EXERCISE AIM:
Word for word, repeat each entry that follows.

***** DATA TO USE

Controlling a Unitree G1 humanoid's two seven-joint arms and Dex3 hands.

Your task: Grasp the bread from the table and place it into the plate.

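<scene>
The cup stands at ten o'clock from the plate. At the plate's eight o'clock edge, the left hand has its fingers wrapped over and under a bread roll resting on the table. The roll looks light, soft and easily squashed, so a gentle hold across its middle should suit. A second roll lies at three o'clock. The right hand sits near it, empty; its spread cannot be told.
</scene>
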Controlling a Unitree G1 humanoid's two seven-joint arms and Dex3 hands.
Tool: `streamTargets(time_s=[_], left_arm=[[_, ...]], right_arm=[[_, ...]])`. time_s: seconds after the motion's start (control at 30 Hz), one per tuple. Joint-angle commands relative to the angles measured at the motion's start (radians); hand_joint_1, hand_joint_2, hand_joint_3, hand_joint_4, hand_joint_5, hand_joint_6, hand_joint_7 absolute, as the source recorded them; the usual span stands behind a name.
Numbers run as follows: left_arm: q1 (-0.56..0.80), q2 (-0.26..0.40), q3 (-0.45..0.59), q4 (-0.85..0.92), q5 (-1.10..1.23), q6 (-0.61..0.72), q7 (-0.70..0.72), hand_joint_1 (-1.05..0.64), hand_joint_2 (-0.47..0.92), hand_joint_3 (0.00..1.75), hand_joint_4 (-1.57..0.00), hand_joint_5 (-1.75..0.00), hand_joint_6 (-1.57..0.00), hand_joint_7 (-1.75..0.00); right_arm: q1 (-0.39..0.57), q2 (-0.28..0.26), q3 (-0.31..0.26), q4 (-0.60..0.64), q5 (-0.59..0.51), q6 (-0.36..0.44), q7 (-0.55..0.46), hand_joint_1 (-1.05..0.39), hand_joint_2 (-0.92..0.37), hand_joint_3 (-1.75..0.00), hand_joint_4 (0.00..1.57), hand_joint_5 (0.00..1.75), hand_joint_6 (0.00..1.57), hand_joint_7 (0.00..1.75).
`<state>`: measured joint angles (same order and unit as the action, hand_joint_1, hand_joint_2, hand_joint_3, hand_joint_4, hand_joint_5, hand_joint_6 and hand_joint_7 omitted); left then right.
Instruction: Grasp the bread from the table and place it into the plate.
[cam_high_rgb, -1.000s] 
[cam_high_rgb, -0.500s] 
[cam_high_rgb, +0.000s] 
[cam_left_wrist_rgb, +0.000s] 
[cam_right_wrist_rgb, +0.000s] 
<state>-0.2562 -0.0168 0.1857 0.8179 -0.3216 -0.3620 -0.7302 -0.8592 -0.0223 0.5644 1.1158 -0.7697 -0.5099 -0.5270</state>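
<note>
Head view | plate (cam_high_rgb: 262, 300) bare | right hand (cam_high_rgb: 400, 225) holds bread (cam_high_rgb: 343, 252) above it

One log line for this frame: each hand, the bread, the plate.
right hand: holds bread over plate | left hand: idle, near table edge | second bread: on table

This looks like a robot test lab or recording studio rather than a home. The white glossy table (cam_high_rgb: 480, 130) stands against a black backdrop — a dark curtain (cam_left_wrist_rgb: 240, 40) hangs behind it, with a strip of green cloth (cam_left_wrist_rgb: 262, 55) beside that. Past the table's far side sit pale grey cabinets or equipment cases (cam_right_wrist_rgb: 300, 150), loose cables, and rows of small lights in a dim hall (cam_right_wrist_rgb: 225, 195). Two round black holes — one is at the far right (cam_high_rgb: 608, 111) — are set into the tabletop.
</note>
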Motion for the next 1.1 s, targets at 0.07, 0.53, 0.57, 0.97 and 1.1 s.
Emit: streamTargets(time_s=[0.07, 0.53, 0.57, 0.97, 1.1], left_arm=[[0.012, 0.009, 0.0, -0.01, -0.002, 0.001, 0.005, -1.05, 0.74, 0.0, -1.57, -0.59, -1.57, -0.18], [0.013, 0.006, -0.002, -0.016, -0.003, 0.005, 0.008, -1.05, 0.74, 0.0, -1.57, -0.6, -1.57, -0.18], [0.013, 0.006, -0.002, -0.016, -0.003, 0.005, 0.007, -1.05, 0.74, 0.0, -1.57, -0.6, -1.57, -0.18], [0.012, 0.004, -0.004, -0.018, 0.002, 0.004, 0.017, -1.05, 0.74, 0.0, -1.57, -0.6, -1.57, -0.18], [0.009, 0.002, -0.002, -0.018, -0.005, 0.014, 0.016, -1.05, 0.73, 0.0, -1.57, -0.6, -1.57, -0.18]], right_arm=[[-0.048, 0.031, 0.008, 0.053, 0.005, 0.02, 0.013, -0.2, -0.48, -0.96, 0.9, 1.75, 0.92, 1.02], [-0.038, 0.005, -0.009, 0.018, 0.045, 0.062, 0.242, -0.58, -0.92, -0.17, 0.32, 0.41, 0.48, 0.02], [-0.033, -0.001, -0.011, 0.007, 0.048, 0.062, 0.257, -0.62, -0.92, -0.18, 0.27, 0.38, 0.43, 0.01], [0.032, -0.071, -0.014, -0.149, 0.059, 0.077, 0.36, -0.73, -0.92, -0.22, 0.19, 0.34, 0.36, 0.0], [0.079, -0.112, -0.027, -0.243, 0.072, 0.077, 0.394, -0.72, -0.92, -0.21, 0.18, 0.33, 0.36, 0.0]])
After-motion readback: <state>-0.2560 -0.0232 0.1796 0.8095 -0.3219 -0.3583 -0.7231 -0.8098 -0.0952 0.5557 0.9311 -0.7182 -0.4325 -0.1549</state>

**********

RESULT OF THE EXERCISE:
Controlling a Unitree G1 humanoid's two seven-joint arms and Dex3 hands.

Your task: Grasp the bread from the table and place it into the plate.

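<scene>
The cup stands at ten o'clock from the plate. At the plate's eight o'clock edge, the left hand has its fingers wrapped over and under a bread roll resting on the table. The roll looks light, soft and easily squashed, so a gentle hold across its middle should suit. A second roll lies at three o'clock. The right hand sits near it, empty; its spread cannot be told.
</scene>
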Controlling a Unitree G1 humanoid's two seven-joint arms and Dex3 hands.
Tool: `streamTargets(time_s=[_], left_arm=[[_, ...]], right_arm=[[_, ...]])`. time_s: seconds after the motion's start (control at 30 Hz), one per tuple. Joint-angle commands relative to the angles measured at the motion's start (radians); hand_joint_1, hand_joint_2, hand_joint_3, hand_joint_4, hand_joint_5, hand_joint_6, hand_joint_7 absolute, as the source recorded them; the usual span stands behind a name.
Numbers run as follows: left_arm: q1 (-0.56..0.80), q2 (-0.26..0.40), q3 (-0.45..0.59), q4 (-0.85..0.92), q5 (-1.10..1.23), q6 (-0.61..0.72), q7 (-0.70..0.72), hand_joint_1 (-1.05..0.64), hand_joint_2 (-0.47..0.92), hand_joint_3 (0.00..1.75), hand_joint_4 (-1.57..0.00), hand_joint_5 (-1.75..0.00), hand_joint_6 (-1.57..0.00), hand_joint_7 (-1.75..0.00); right_arm: q1 (-0.39..0.57), q2 (-0.28..0.26), q3 (-0.31..0.26), q4 (-0.60..0.64), q5 (-0.59..0.51), q6 (-0.36..0.44), q7 (-0.55..0.46), hand_joint_1 (-1.05..0.39), hand_joint_2 (-0.92..0.37), hand_joint_3 (-1.75..0.00), hand_joint_4 (0.00..1.57), hand_joint_5 (0.00..1.75), hand_joint_6 (0.00..1.57), hand_joint_7 (0.00..1.75).
`<state>`: measured joint angles (same order and unit as the action, hand_joint_1, hand_joint_2, hand_joint_3, hand_joint_4, hand_joint_5, hand_joint_6 and hand_joint_7 omitted); left then right.
Instruction: Grasp the bread from the table and place it into the plate.
[cam_high_rgb, -1.000s] 
[cam_high_rgb, -0.500s] 
[cam_high_rgb, +0.000s] 
[cam_left_wrist_rgb, +0.000s] 
[cam_right_wrist_rgb, +0.000s] 
<state>-0.2562 -0.0168 0.1857 0.8179 -0.3216 -0.3620 -0.7302 -0.8592 -0.0223 0.5644 1.1158 -0.7697 -0.5099 -0.5270</state>
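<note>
Head view | plate (cam_high_rgb: 262, 300) bare | right hand (cam_high_rgb: 400, 225) holds bread (cam_high_rgb: 343, 252) above it

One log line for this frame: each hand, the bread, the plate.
right hand: holds bread over plate | left hand: idle, near table edge | second bread: on table

This looks like a robot test lab or recording studio rather than a home. The white glossy table (cam_high_rgb: 480, 130) stands against a black backdrop — a dark curtain (cam_left_wrist_rgb: 240, 40) hangs behind it, with a strip of green cloth (cam_left_wrist_rgb: 262, 55) beside that. Past the table's far side sit pale grey cabinets or equipment cases (cam_right_wrist_rgb: 300, 150), loose cables, and rows of small lights in a dim hall (cam_right_wrist_rgb: 225, 195). Two round black holes — one is at the far right (cam_high_rgb: 608, 111) — are set into the tabletop.
</note>
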Motion for the next 1.1 s, targets at 0.07, 0.53, 0.57, 0.97 and 1.1 s.
Emit: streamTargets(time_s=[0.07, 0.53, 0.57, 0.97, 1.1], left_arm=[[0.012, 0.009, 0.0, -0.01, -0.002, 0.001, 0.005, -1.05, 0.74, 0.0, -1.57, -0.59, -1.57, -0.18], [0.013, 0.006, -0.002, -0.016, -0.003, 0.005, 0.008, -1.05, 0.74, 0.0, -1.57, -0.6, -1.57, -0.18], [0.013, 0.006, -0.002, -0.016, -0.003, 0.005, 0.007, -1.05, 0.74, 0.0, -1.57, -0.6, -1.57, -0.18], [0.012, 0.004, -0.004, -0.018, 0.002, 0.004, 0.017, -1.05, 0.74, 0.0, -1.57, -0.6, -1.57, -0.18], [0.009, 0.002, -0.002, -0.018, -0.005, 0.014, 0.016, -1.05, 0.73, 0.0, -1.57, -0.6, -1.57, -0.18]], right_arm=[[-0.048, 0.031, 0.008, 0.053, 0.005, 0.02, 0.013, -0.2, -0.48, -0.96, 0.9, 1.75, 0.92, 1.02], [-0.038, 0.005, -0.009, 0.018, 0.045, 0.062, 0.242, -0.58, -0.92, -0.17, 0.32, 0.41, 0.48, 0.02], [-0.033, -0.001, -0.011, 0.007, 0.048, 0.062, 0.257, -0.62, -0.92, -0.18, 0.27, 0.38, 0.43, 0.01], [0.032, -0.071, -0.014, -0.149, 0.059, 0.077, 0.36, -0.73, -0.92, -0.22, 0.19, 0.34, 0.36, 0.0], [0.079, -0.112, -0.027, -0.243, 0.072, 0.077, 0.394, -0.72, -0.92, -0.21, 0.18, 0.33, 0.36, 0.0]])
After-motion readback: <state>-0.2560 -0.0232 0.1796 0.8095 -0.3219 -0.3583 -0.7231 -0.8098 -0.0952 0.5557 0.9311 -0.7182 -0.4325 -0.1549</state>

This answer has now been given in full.